It is with earnest intention and optimism that I arise each day and assemble my “to do” list. Somewhere between coffee and barn chores, the day claims its independence, thumbs its nose at my list and shows me that the day will rule. Not me.
For many years now, I have chosen to earn a living by doing two of the hardest things to do: Work at home and make a profession of creative writing. Both require discipline. When people ask for advice in writing, I always say, “Sit down and do it. Don’t just talk about it.”
The first 12 or 13 years of writing at home went pretty much as planned. That is to say that I had a daily plan, I stuck to it and it worked. But, more and more it seems that I am a mother with an unruly child.
An animal gets sick, a tree falls, an electric meter is running abnormally fast, a roof leaks, fraud pops up on a credit card or a bill arrives in the mail and needs correction.
“Here’s the phone bill and it’s wrong,” I lamented to Tink. “That means I have to call and spend 20 to 30 minutes on the phone, straightening it out.” I paused. “And I’m probably gonna have to get aggravated.”
“Computer mistake,” the customer service rep said in a shrug-of-the-shoulders tone as my patience strained. For the most part, I liked life better before computers and cell phones, especially smart phones. I figure that about half of my daily problems find me thanks to electronic means.

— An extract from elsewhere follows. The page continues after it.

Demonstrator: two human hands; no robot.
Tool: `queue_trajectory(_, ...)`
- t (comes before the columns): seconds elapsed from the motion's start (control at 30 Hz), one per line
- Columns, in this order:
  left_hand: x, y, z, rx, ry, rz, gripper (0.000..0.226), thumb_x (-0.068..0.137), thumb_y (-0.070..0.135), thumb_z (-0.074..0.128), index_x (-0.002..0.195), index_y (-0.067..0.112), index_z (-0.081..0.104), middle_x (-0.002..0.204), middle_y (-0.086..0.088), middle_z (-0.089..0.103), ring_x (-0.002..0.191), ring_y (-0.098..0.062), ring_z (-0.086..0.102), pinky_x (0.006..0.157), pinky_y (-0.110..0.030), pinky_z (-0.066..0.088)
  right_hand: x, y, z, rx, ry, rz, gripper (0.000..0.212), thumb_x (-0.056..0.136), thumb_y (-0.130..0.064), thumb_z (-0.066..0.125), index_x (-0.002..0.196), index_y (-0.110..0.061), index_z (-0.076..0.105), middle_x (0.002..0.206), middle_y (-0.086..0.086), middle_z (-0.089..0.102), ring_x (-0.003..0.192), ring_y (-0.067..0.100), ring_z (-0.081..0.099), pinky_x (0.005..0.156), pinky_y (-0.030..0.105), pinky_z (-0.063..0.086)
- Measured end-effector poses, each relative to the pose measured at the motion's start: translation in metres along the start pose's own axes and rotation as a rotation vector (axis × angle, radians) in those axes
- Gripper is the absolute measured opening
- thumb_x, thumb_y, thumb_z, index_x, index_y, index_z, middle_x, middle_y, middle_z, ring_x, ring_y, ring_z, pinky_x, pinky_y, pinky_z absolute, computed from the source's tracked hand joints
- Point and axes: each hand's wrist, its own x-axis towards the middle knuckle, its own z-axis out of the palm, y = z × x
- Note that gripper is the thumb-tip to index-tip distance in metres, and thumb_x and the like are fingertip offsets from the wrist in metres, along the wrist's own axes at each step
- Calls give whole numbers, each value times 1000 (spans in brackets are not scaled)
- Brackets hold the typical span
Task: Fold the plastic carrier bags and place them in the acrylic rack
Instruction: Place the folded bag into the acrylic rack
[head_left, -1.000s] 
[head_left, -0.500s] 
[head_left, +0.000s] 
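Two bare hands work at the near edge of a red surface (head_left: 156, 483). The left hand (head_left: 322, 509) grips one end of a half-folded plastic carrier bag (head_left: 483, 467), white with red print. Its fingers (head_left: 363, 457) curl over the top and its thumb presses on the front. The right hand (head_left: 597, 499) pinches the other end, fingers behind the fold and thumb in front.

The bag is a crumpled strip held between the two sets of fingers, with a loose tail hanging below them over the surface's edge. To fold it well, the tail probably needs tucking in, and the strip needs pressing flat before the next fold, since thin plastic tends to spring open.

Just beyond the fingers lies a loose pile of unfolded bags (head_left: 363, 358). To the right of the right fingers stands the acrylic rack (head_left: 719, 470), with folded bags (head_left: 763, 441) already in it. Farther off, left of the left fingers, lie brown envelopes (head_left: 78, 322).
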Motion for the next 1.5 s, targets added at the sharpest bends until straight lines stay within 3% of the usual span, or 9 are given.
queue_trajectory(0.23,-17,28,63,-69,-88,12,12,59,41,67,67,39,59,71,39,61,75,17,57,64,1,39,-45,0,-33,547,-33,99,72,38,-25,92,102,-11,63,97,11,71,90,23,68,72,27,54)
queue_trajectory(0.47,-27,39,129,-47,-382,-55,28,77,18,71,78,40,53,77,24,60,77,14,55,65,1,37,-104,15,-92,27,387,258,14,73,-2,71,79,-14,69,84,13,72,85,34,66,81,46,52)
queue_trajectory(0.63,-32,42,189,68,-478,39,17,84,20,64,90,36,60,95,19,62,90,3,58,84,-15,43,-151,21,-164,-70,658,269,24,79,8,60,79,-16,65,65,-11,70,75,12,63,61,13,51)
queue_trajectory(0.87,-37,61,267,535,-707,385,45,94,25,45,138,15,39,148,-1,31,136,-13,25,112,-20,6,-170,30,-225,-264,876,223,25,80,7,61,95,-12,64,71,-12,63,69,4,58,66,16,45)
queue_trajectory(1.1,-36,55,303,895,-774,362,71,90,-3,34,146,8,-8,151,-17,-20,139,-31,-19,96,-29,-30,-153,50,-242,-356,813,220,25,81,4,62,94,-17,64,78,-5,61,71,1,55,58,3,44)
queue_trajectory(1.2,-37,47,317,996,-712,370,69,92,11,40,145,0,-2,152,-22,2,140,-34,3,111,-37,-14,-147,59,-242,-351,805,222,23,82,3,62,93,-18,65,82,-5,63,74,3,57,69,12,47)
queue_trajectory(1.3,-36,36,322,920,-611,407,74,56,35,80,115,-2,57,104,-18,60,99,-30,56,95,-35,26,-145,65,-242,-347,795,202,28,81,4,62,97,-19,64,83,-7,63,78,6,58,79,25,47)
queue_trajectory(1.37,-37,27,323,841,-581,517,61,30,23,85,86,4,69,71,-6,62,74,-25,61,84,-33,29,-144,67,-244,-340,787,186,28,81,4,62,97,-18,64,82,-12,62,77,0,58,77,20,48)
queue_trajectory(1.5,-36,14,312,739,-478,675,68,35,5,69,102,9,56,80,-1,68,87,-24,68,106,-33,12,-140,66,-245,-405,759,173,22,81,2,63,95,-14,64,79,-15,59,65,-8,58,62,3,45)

Before I was published, I attended a writers’ conference where best-selling author Sharon McCrumb told the attendees, “You think you don’t have time to write now? Just wait until you get a book published and you have all those obligations. I had more time to write when I was teaching college and raising a family than I do now.”
These remarkably true words she said before computers and cell phones took over our lives.
Exasperated one morning, I brought Tink to laughter when I observed, “I need to get up earlier and get things done because I notice my day goes off track around 8:30 when people get to the office and start calling with problems I need to solve.”
Not long ago, my longtime friend, Ed Parks, and I were spending a splendid day with racing legend Richard Petty who has the somewhat unusual ability to observe and experience life while summing up wisely its lessons. As the day crawled into the darkness of night, we three sat in Richard’s kitchen in a triangle of chairs and just talked. One of those leisurely, enjoyable kitchen chats that we love so in the South.
Suddenly — I don’t recall at all what brought this up —Richard looked me directly in the eye and said in fatherly tone, “Let me tell you somethin’. Now, listen. OK? Listen to me. Ninety percent of the time we’re reactive. We spend our time reacting rather than doin’. I can get up in the morning with my little list of what I’m supposed to do and it can all be well planned then somethin’ comes up that changes one thing and then that causes everything else to have to change. I spend the rest of the day reactin’ to everything that’s happening. Y’know what I’m sayin’?”
Later as I mused over that piece of wisdom, I couldn’t help but think of all the times I watched him “react” on the racetrack when something happened. A wreck happens, a driver reacts and the entire day’s strategy changes right then and there.
Just like an all-too-usual day in my life.
I’d elaborate more on just how right Richard Petty is, but my stupid smart phone is buzzing. I’m sure I have some reactin’ to do.